To your other point, not every idle person will pursue new knowledge. And that's ok. A larger number of idle people will contain a larger number of tinkerers.
Isaac Newton is regarded as a genius, but he worked on really basic stuff like calculus and Newtonian mechanics. Of course it was harder, when he and his competitors were inventing it.
Sure, we handle more complex stuff now. But modern highschool material used to be really complex. Eventually theory, frameworks, language, and pedagogy, develop around a field that make it look deceptively simple. That’s still incrementalism but incrementation comes from the next generation that grew up in an environment where our discoveries are table stakes.
Is it possible that you no longer live in a simple world, because you’ve become an expert, and moved on from ingesting the refined model from the previous generation, to either applying the current unrefined model to the hardest problems it can handle, or to building the model for the next generation?
I would say there's a mid-point somewhere between overworked 60-hour-a-week employees burning out and folks doing absolutely nothing productive. The nature and environment of work is important too, if you're tilling a farm there's an upper limit on your output, but with the internet anyone can be made to feel inadequate for not "hustling"/"grinding" enough.
He says the best inspiration comes from invoices, and deadlines definitely help.
In a complex, highly multi-dimensional space, yes, there's always a hill to incrementally climb. There are other hills.
Incrementalism gets you necessary data; but not necessarily insight.
EDIT Of course, following up an idea is work.
If you can be honest with such questions then the duality goes away and everything boils down to doing the right thing
If you mean lying in bed awake but not really doing anything, then (a) thinking is doing something, (ii) if you're not thinking and just moping then there's a reason why you are depressed and it's not simply that you are just lazy. Right now, the political climate is a big one for a lot of people. And (3) maybe you just haven't stumbled on the right inspiration yet. It's random. Give it time. Go and do some stuff that seems kinda interesting, in the meantime.
I've been in a similar state for several months; I've done some stuff but nothing that exciting. Attending FOSDEM for the first time this year inspired me to join a hackerspace, and to read the code of some open source projects to learn how they work. Some days I stay in bed most of the day or just graze YouTube whether in bed or not (and I hate that after the fact).

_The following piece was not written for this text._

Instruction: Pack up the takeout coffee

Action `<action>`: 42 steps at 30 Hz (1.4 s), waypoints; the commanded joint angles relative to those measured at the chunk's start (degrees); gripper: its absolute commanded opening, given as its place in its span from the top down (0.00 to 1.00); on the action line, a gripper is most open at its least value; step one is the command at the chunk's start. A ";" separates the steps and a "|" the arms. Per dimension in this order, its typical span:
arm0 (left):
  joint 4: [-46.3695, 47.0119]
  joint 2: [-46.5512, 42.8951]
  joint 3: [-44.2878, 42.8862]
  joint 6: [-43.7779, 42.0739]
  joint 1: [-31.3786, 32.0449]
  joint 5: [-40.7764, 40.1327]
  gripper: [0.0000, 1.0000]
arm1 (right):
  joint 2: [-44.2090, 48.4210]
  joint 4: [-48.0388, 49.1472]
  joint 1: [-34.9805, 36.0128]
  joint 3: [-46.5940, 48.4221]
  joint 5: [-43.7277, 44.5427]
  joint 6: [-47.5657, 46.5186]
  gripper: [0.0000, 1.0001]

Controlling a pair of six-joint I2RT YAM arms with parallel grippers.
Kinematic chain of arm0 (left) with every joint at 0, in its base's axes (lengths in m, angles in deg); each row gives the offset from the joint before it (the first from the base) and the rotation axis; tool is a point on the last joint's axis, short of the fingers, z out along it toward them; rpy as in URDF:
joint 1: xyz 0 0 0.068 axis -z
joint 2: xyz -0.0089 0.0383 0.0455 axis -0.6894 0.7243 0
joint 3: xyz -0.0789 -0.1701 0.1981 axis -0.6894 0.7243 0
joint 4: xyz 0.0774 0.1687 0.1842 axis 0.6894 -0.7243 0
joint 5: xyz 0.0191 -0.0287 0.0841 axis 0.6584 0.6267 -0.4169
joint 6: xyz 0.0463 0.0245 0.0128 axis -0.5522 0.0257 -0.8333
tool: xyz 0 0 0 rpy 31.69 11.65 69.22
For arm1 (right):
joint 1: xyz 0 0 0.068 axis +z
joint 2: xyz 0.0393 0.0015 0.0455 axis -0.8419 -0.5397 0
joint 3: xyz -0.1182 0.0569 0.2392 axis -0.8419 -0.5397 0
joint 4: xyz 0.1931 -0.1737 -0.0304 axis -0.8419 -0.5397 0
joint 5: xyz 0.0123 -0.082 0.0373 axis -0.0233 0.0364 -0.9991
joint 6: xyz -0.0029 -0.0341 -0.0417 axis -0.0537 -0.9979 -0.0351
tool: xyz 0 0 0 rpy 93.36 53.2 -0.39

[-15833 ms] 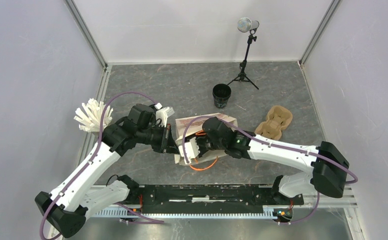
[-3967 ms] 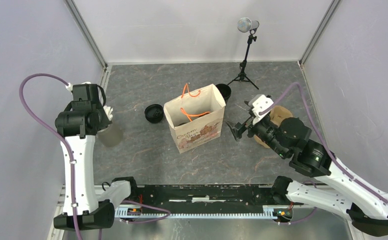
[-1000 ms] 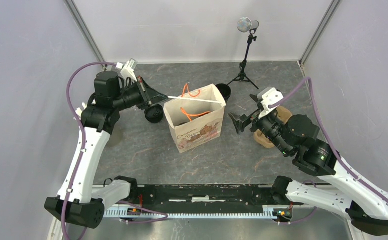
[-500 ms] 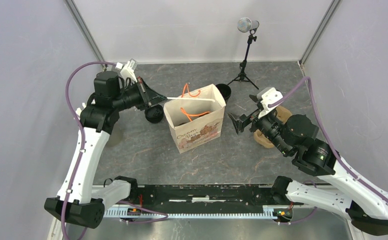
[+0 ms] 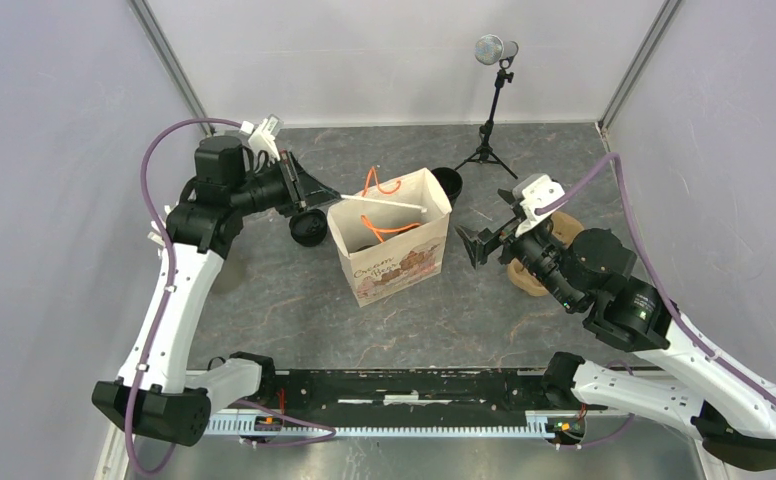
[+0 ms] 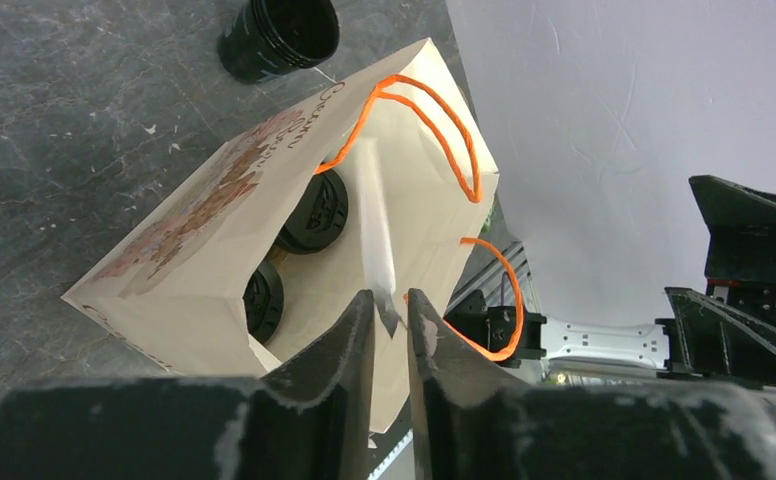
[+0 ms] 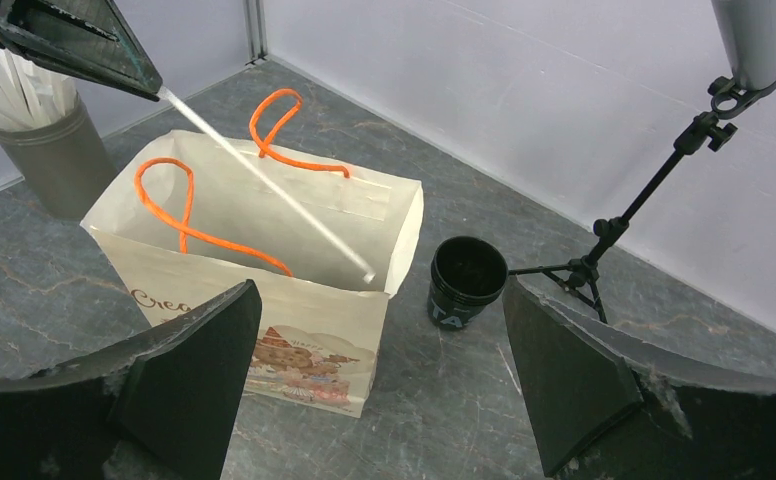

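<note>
The beige paper bag point(image 5: 389, 240) stands open mid-table. Two lidded black coffee cups point(image 6: 314, 208) point(image 6: 263, 300) lie inside it. A third cup point(image 5: 307, 228) stands left of the bag, and another point(image 5: 447, 183) point(image 7: 467, 280) behind its right corner. My left gripper point(image 5: 322, 194) point(image 6: 391, 298) hovers at the bag's left rim. Its jaws are a narrow gap apart, with the near end of a white straw point(image 6: 376, 235) point(image 7: 264, 185) lying between the tips. The straw slants down into the bag. My right gripper point(image 5: 472, 245) point(image 7: 379, 290) is wide open and empty, right of the bag.
The brown pulp carrier point(image 5: 526, 278) lies under my right arm, mostly hidden. A grey holder of white straws point(image 7: 39, 130) stands at the far left. A microphone stand point(image 5: 491, 100) is at the back right, close to the rear cup. Orange bag handles point(image 6: 434, 120) droop over the opening.
The left jaws have parted slightly around the straw's end. The straw's far end has dropped from the bag's right rim down inside the bag. The right arm has barely moved.
</note>
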 commanded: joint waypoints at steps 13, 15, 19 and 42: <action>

Some days I want to do something so I do it.
Billionaires pay little tax so that’s not the answer.
You know, Einstein slept a lot.
Online dating for example is a complete hellscape and there's room for about a thousand passionate individuals to come in at various angles to try to improve it.
I think Valve works like this too (not sure if they stopped)
To connect with modern dialogue, we’re talking about the “idea guy”.
Why? Why are there men who demand 50-whatever billion payouts in a country where not everyone has a place to sleep?
It seems the same issue to me. We're not on the earth to "do great things" or "achieve progress" or any of that crap. That's for people who have some special enthusiasm which the rest of us need not share, or, as Bertrand Russell says, for the elite who want us to labor for them. If one builds one's morality or sense of virtue on doing stuff one is a self-whipping slave and probably ready to become a slave driver for other people too.
It is my firm belief the US is only good if you’re rich. If you aren’t rich, well, you slave away to make other people rich.
The rich however need the poor to make their food, fix their cars, serve them lattes, deliver their groceries.
The only thing that will really effect change is if the poor (in vastly greater numbers) stands up and takes the boot off their necks.
Thank goodness there are people who do build their morality on "doing stuff": surgeons, cancer researchers, etc.
Some people innovate, and some (most) maintain. A healthy society needs a spectrum of endeavour.
I think our fundamental problem is that many of us do work that does not feel meaningful, and it seems that a lot of meaningful work is not respected and compensated as it should be.
So while yes some groups do good work under pressure, no one does their best work under pressure, the opposite in fact.
If you're actually interested in learning why the homelessness situation in a particular area is how it is, you can pore over the countless (politicized) discussions of the issue to start piecing together the concrete issues and factors that contribute to it, beyond the vague notion of "rich country has homeless". Alternatively, take a specific example of one of those "50-whatever billion payouts", and your idea for converting it into the right combination of land-near-San-Jose, housing construction, mental health care, actual improvements to mental health, caretakers, government workers, outreach, policing, jobs programs, public infrastructure, etc, etc that's supposed to solve homelessness there. The internet commentariat is bound to have people eager to impolitely point out the issues in that plan.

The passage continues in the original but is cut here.